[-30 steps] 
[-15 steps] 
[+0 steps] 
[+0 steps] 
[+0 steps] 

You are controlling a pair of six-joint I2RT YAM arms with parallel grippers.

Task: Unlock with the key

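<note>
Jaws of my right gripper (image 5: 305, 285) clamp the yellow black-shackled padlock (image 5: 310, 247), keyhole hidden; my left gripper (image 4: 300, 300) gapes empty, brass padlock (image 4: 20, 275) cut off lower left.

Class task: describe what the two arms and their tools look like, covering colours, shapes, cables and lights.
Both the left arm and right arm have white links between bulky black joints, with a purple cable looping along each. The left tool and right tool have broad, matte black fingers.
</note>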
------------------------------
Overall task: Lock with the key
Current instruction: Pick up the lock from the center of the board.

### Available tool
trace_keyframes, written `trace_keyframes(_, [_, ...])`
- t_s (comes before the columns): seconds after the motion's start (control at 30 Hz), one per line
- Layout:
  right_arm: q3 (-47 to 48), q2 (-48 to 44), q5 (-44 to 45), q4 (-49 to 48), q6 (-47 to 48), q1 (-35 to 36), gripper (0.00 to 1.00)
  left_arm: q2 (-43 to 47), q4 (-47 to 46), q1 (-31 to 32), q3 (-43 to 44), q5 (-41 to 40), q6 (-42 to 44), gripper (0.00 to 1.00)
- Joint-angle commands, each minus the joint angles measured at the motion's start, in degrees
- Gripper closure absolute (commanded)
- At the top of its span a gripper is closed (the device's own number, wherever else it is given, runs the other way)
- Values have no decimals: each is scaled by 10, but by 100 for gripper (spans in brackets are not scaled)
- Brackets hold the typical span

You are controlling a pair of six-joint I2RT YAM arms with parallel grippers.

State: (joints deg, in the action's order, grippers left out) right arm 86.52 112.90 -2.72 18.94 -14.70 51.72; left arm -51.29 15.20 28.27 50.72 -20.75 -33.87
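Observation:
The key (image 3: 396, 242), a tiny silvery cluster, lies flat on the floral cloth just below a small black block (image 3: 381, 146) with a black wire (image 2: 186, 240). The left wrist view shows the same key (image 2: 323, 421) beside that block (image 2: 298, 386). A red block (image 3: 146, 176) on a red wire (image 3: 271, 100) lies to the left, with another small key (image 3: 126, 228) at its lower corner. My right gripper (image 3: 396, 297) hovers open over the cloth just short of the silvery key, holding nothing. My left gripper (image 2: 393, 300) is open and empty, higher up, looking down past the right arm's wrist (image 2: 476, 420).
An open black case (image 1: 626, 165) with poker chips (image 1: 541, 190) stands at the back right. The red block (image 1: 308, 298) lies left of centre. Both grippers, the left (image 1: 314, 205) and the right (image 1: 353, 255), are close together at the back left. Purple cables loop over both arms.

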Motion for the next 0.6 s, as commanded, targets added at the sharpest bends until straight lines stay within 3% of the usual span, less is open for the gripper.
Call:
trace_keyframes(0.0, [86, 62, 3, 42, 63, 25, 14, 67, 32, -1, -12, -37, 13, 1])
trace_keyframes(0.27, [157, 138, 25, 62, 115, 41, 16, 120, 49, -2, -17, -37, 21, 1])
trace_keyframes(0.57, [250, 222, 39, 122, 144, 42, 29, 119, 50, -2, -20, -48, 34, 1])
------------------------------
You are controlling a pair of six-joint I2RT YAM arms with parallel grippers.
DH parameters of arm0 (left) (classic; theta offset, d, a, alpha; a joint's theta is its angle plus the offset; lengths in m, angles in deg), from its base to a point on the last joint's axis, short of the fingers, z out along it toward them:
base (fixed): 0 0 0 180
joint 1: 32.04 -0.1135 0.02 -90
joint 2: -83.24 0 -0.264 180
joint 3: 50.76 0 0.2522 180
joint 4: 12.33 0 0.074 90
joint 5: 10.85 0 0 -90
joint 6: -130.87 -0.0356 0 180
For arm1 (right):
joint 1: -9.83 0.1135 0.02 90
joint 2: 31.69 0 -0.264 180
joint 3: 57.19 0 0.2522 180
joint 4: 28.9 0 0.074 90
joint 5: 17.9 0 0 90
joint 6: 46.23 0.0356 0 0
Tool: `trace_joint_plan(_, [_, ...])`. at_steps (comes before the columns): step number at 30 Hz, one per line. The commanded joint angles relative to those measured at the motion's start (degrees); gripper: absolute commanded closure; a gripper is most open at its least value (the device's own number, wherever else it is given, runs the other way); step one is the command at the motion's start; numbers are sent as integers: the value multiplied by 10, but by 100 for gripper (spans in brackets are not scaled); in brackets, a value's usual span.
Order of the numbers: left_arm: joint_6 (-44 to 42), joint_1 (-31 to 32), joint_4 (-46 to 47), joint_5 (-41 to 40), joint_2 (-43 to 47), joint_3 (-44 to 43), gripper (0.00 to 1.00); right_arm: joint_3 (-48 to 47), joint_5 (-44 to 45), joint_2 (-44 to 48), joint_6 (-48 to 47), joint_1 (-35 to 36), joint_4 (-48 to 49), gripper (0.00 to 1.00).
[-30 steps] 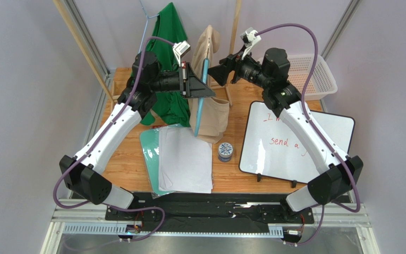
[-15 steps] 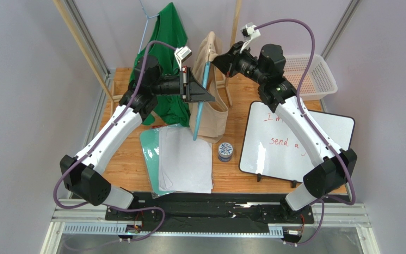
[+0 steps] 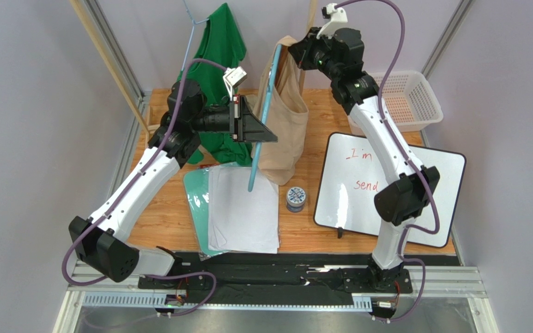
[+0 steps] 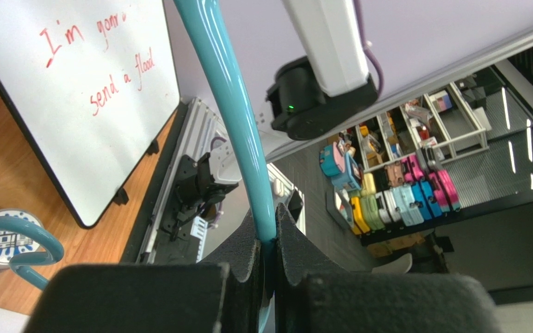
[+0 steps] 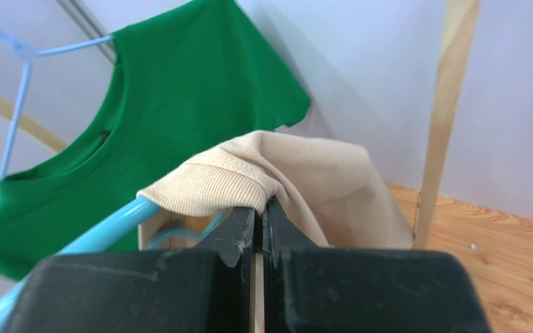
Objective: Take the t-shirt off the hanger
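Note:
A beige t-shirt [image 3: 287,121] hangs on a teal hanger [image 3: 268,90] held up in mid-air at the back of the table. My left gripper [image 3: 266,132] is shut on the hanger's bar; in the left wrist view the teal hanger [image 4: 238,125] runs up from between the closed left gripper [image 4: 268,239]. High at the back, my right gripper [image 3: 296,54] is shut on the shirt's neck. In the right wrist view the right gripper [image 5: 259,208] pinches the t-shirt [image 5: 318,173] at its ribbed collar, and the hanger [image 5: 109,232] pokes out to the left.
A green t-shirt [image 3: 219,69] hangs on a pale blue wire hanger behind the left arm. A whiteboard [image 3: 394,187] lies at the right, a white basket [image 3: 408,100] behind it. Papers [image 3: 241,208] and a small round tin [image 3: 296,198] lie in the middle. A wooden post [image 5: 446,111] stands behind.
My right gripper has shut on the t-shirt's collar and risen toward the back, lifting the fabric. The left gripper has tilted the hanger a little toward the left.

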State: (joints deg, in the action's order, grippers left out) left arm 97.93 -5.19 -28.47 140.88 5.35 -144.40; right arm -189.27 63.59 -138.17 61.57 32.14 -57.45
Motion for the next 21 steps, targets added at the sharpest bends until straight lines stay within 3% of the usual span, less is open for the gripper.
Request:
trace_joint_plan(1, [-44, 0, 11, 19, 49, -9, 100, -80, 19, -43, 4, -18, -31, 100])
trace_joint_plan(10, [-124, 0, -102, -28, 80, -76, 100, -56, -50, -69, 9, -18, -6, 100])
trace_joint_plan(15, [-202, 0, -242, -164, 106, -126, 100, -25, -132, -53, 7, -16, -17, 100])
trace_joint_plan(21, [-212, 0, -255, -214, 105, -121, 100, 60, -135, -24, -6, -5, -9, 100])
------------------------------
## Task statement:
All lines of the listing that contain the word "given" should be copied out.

## Solved problem:
- At the top of its span a gripper is closed (the device's own number, wherever else it is given, runs the other way)
Tool: `trace_joint_plan(_, [_, ...])`. at_steps (comes before the columns): step number at 30 Hz, one per line. The commanded joint angles relative to those measured at the motion's start (degrees); gripper: absolute commanded closure; a gripper is most open at its least value (the device's own number, wherever else it is given, runs the other way); step one is the command at the motion's start; numbers are sent as integers: the value multiplied by 10, but by 100 for gripper (spans in brackets are not scaled); in brackets, a value's usual span.

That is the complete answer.